Jung (1998), também menciona o autor e alguns de seus conceitos, acrescentando que:

"uma atitude religiosa também pode representar o sentimento; além disso, a devoção religiosa
(acrítica) seja à idéias de Deus ou à idéia da matéria pode existir, embora esta atitude possa
ser chamada de 'religiosa' apenas quando é absoluta. Assim, o empírico pode ser religioso." (p.
45)
Praticar uma verdadeira religião seria, a partir de uma ou de diversas experiências imediatas
que possibilitam a intuição do Self, alcançar uma plenitude que submete-se conscientemente
às realidades inconscientes. Mesmo se escolhermos um tipo acabado de símbolo religioso,
podemos constatar que os símbolos da divindade correspondem sempre aos do Self, o que
pode-se traduzir como uma expressão da idéia e da presença de Deus manifestando a
totalidade psíquica através de experiências psicológicas (Tardan-Masquelier, 1994).

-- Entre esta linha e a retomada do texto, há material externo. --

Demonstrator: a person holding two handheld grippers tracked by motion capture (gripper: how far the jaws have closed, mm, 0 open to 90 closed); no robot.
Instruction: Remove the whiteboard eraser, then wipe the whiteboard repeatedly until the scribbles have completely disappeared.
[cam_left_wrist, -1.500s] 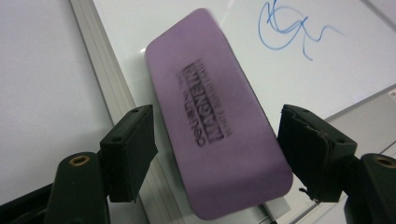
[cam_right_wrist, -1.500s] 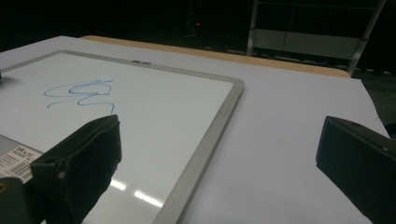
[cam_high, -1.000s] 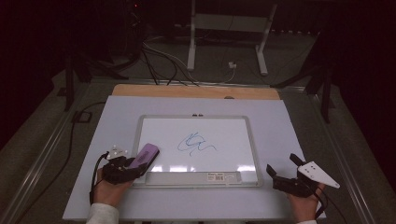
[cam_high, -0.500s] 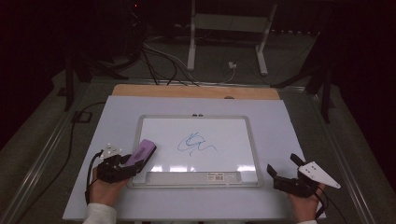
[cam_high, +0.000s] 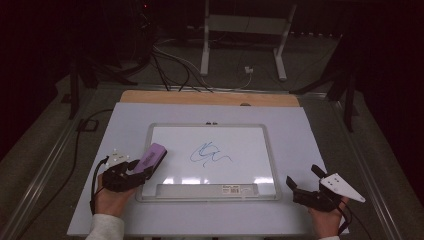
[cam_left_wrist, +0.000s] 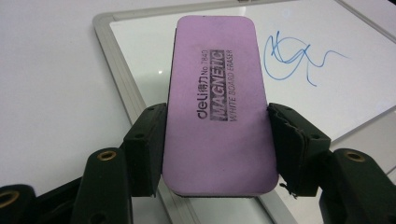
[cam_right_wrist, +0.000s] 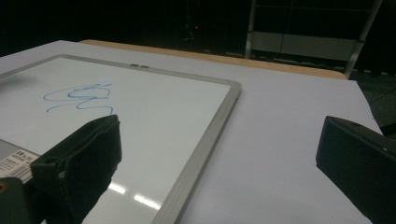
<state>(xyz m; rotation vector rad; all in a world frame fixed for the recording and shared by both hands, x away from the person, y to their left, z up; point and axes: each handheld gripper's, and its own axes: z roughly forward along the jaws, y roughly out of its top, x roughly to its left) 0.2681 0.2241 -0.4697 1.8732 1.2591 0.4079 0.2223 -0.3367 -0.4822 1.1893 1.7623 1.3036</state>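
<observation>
We see the whiteboard lying flat in the middle of the white worktop, with bare worktop on every side of its grey frame; the widest free strips lie at 9 and 3 o'clock of the board. The left gripper sits at the board's 8 o'clock corner, its jaws closed onto the long sides of the purple eraser. In the left gripper view the eraser stands between the two black pads, printed face up, its long axis running away from the gripper toward about 1 o'clock in the high view. Its far end reaches over the frame onto the white surface. The blue scribble sits near the board's centre, at 3 o'clock of the eraser and apart from it, with clean board between them. The right gripper rests on the worktop just off the board's 4 o'clock corner, jaws spread wide and holding nothing. The right gripper view shows the board's frame between those jaws.
</observation>
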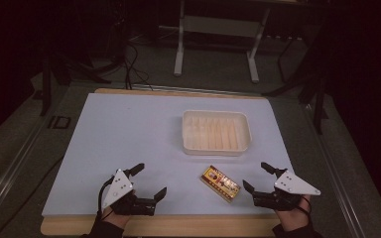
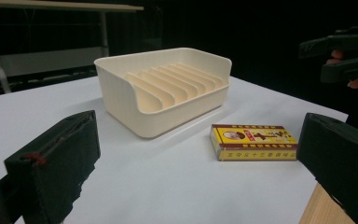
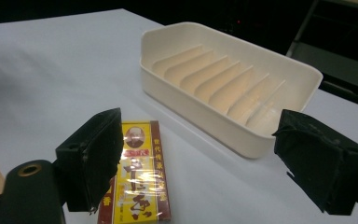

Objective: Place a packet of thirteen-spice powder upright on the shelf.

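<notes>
With both tongs released, bring your right tongs [image 1: 256, 175] squarely over the yellow box [image 1: 220, 184] before you clench it.

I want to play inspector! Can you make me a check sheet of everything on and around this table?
Surface: white table top on a wooden board, flat.
Job's things: yellow and red box lying flat near the front edge; cream ribbed tray behind it, nothing in it.
Clutter: nothing seen.
Grippers: left gripper open, holding nothing; right gripper open, beside the box, apart from it.
Cables: dark cables on the floor behind the table.
Surroundings: dark room, grey metal frame behind.
</notes>
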Motion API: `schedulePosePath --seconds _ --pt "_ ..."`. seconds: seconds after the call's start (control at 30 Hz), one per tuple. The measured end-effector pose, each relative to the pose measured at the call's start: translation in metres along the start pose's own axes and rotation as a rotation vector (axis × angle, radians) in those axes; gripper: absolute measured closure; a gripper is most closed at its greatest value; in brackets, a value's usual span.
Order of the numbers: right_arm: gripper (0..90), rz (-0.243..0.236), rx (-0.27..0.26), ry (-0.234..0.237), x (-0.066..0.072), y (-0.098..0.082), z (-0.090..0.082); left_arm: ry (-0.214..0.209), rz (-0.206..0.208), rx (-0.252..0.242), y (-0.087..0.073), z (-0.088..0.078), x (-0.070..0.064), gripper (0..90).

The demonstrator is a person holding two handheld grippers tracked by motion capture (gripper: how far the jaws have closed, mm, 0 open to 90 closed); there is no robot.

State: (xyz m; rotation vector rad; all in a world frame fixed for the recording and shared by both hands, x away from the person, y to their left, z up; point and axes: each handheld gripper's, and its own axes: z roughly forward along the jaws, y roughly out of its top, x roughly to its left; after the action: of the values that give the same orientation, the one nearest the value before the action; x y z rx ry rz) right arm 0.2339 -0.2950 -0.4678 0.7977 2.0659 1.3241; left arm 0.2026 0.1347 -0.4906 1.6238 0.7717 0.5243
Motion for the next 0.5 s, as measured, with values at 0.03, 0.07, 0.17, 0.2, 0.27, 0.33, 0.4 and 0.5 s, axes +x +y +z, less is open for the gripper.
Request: schedulePosePath --seconds 0.03,0.07,0.17,0.2,0.27,0.33,0.4,0.5 --pt "15.3 -0.003 -0.006 -0.004 0.0007 0.0008 -0.0011 -0.002 -0.002 -0.002 0.0001 0.0000 0.0000 0.6" --pt "15.3 -0.003 -0.006 -0.004 0.0007 0.0008 -0.0011 -0.003 -0.003 -0.004 0.0002 -0.0001 0.0001 0.6" --pt "15.3 0.008 -0.013 -0.005 0.0000 0.0013 -0.0024 -0.003 -0.006 -0.005 0.0003 -0.0001 0.0010 0.6" --pt "15.3 0.023 -0.022 -0.006 -0.0010 0.0021 -0.0042 0.001 -0.010 -0.009 0.0004 -0.0001 0.0010 0.6" --pt "15.3 0.027 -0.024 -0.004 -0.0008 0.0022 -0.0046 0.001 -0.009 -0.008 0.0004 -0.0002 0.0012 0.6" --pt "17.3 0.039 -0.034 0.009 -0.0003 0.0034 -0.0059 -0.001 -0.012 -0.011 0.0004 -0.0003 0.0012 0.6" --pt "17.3 0.048 -0.040 0.018 0.0005 0.0040 -0.0063 0.001 -0.012 -0.010 0.0004 -0.0002 0.0012 0.6" --pt "17.3 0.044 -0.044 0.019 0.0015 0.0046 -0.0068 -0.003 -0.015 -0.010 0.0003 0.0003 0.0009 0.6"
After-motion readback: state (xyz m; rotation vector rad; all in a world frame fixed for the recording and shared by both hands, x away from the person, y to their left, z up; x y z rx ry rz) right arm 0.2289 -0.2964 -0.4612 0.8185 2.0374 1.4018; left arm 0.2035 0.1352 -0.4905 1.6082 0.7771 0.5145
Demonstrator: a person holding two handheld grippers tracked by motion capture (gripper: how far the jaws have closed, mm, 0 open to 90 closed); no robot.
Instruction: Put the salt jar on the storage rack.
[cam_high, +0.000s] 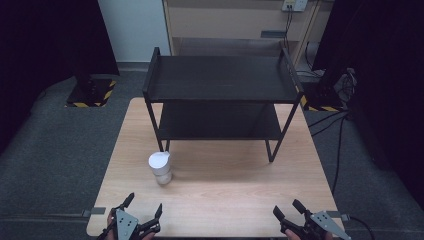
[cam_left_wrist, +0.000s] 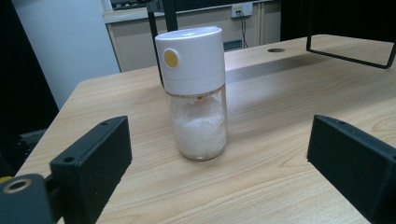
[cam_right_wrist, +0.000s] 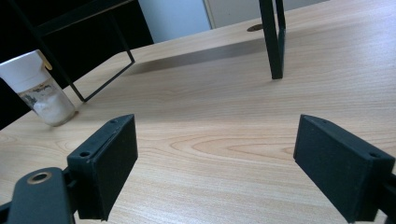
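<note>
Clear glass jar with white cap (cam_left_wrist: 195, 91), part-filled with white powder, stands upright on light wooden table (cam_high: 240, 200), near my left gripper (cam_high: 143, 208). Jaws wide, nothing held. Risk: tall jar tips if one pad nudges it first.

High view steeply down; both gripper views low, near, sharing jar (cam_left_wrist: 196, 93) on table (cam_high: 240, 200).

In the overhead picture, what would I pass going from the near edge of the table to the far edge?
The two grippers, left and right, both open → the white-capped jar of white powder → the black two-tier shelf at the back.
</note>
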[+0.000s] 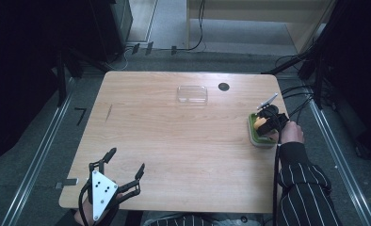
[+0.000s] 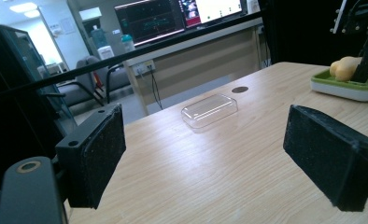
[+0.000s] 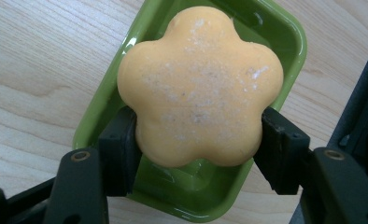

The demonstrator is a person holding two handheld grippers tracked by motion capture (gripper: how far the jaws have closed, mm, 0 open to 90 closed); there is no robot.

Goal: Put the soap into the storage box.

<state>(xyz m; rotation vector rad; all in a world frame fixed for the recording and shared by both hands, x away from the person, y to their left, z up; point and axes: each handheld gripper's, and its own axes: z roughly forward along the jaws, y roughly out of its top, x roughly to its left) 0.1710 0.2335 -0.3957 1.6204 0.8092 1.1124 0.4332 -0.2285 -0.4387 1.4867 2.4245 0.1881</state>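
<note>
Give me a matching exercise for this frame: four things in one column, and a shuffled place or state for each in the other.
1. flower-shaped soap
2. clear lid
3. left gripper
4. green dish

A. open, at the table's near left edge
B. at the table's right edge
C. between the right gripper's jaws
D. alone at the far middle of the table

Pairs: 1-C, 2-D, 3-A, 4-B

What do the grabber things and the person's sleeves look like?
Each hand-held gripper is black with two jaws. The left hand-held gripper carries a grey three-cornered plate with small holes, and its pads are flat and rough. A black cable trails from the right hand-held gripper. The sleeve is dark with thin white stripes.
</note>
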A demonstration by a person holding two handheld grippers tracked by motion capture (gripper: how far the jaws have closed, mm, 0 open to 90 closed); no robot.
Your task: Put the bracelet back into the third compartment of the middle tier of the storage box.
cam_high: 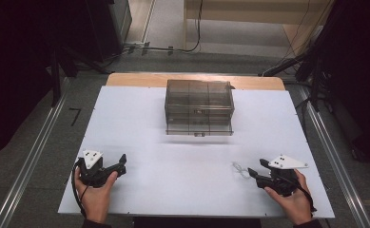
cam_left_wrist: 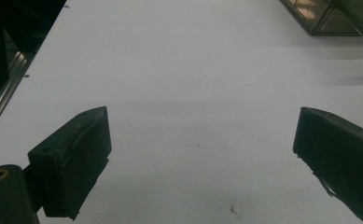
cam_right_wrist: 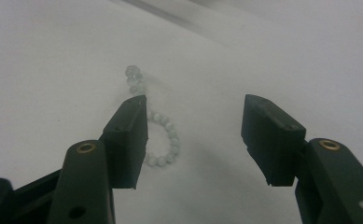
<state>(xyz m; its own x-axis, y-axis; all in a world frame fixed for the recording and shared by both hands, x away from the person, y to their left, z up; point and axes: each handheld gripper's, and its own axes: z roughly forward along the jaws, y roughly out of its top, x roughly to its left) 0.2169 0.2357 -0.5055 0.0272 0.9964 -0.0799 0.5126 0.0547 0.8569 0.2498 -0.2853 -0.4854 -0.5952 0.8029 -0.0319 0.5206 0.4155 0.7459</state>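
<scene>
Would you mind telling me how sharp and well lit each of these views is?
High view: even light on the white table, dark surroundings. Left gripper view: table streaked by blur near the drawer box. Right gripper view: bead bracelet soft, far table hazy.

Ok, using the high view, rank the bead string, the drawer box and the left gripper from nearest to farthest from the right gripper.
1. Bead string: on the white sheet just ahead of the right gripper's open fingers.
2. Drawer box: farther up the table, at centre.
3. Left gripper: across the table, at the near left.

Setting: laboratory recording bay
A white table [cam_high: 140, 118] stood between aluminium floor rails [cam_high: 28, 164], with dark curtains [cam_high: 11, 61] and trailing cables [cam_high: 287, 59].
</scene>
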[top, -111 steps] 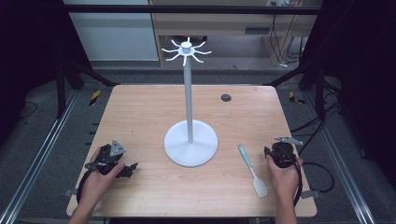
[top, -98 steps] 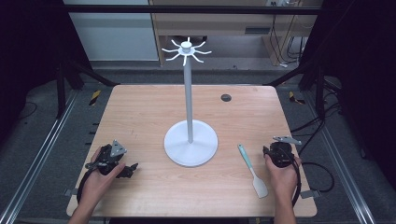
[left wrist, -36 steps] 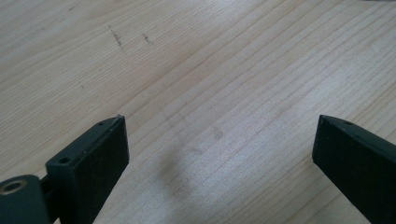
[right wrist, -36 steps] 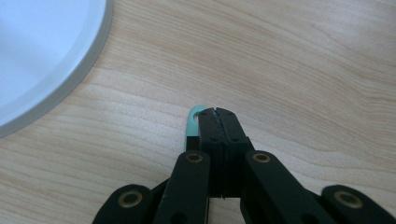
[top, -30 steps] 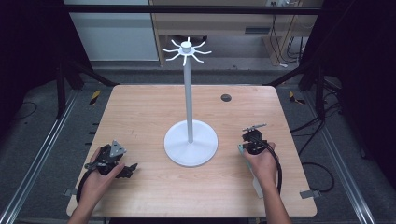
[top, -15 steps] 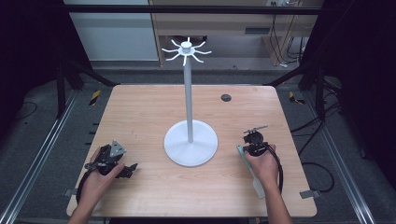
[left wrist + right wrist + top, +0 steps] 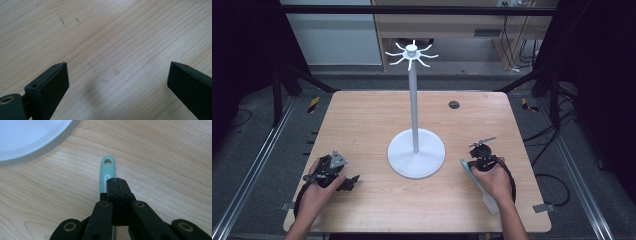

"não há contradição entre o ponto de vista psicológico e a visão do crente, nem qualquer
intromissão da ciência no campo da metafísica ou da teologia. Todavia, o que pertence à
ordem da fé, a crença num Deus, pode também ser vivido como a experienciação de uma
instância psíquica que transcende a consciência. Essa interpretação segunda desvela um dos
sentidos da prática religiosa: unificação pelo compromisso simbólico, pois, "sem a experiência
vivida dos contrários, não seria possível ter a experiência da totalidade e, por isso mesmo,
acesso interior às figuras sagradas."5 Ela decodifica, no aprofundamento progressivo, a obra do
processo de individuação que se realiza por meio da auto-regulação da psique, pois a
inclinação natural autônoma da alma é o impulso para a totalidade." (id., p. 140)
Segundo Wilges e Colombo (1983), Jung acreditava que o homem jamais seria capaz de livrar-
se do "problema Deus", por ser, nas profundezas de sua psique, religioso, teísta, crístico, tendo
em seu ser mais profundo um dinamismo que o impeliria para Deus. Ateísta seria aquele que
não permitisse que este dinamismo fizesse sua irrupção no consciente. Deve-se ressaltar,
porém, que, para Jung, a única coisa que se pode dizer sobre Deus em psicologia é que há
uma imagem arquetípica de divindade. (Jung, 1995)

Desta forma, seria papel de um terapeuta auxiliar o paciente em sua reconstituição de uma
"religião" verdadeira, ou seja, "de uma atitude reverente e atenta em relação ao fator
"numinoso" íntimo que é o Si-mesmo." (Tardan-Masquelier, 1994, p.138)

"As variedades de experiências do divino levam a comparações psicológicas que, por sua vez,
podem levantar protestos dos teólogos quanto à autenticidade ou distorção de certas imagens.
Às vezes a experiência não existe, ou então é uma abstração conceitual, ou ainda o divino é
deslocado para imagens e experiências que via de regra não são consideradas sagradas. Com
freqüência, e isto tem interesse psicológico considerável, o grau de perturbação psicológica de
uma pessoa é o fator determinador da distorção ou deslocação (sic.) correspondente da
imagem de Deus. Consequentemente, a experiência e também a imagem de Deus aparecem
ao psicólogo como continuando a revelar-se dentro e através da alma, sem nenhuma limitação,
e para além dos confinamentos de qualquer dogma. Tais imagens e experiências são
representações coletivas compartilhadas pela mente de todos nós na sociedade em que
vivemos." (Hillman, 1984, pp.39-40)

Mas, de acordo com tais conclusões, como seria uma religião que se diz não-teológica? Teria
sido realmente possível a Augusto Comte abstrair-se de toda e qualquer teologia na criação de
sua religião? Faria isso alguma diferença, ou seria uma questão simplesmente de
nomenclatura? Como terá sido ele capaz de lidar com o seu Self, com o seu eu religioso?
Provavelmente a resposta a essa questão responde também à forma como Miguel Lemos pôde
sentir-se confortado por esta mesma religião.

1Ecletismo que visa conciliar todas as religiões por meio da gnose, que por sua vez é um
conhecimento esotérico da divindade. (cf. Ferreira, 1993)

2 Referente à teoria da hylé: substrato das coisas materiais.

3Referente à pneumatologia: tratado dos espíritos; seres intermediários que formam a ligação
entre Deus e o Homem. (id.)
4Estruturas que aparecem com frequência em diferentes épocas e civilizações, nem sempre
com alguma ligação comprovada.

5 Jung, 1970, Psychologie et Alchimie, p. 28.